— What is required —
Give back the lines of the records exactly, starting at the first and ending at the one with "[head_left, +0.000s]".

══════════════════════════════

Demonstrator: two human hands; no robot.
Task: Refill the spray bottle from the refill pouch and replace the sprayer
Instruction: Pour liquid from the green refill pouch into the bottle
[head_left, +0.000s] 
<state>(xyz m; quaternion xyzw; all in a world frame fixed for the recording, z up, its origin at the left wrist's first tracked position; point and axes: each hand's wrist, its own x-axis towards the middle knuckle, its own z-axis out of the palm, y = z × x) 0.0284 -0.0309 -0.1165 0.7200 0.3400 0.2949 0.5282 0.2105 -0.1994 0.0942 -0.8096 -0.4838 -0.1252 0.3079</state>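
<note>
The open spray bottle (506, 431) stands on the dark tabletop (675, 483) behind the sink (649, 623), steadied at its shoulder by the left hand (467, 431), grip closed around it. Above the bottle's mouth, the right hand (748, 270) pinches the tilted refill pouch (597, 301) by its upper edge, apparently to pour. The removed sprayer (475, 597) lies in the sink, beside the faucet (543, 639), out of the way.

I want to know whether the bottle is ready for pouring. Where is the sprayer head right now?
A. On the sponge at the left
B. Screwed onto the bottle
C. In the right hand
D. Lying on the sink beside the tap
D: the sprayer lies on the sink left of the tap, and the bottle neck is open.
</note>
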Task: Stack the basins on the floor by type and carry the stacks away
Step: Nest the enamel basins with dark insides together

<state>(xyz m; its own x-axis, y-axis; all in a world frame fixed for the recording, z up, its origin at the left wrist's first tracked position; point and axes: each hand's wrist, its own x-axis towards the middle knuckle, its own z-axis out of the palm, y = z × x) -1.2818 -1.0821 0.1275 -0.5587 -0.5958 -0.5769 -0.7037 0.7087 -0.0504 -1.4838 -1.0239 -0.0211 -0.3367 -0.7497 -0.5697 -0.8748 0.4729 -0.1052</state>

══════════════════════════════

— Output of the exercise —
Demonstrator: two human hands; no robot.
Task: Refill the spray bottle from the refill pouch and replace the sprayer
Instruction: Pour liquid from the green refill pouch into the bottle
[head_left, +0.000s] 

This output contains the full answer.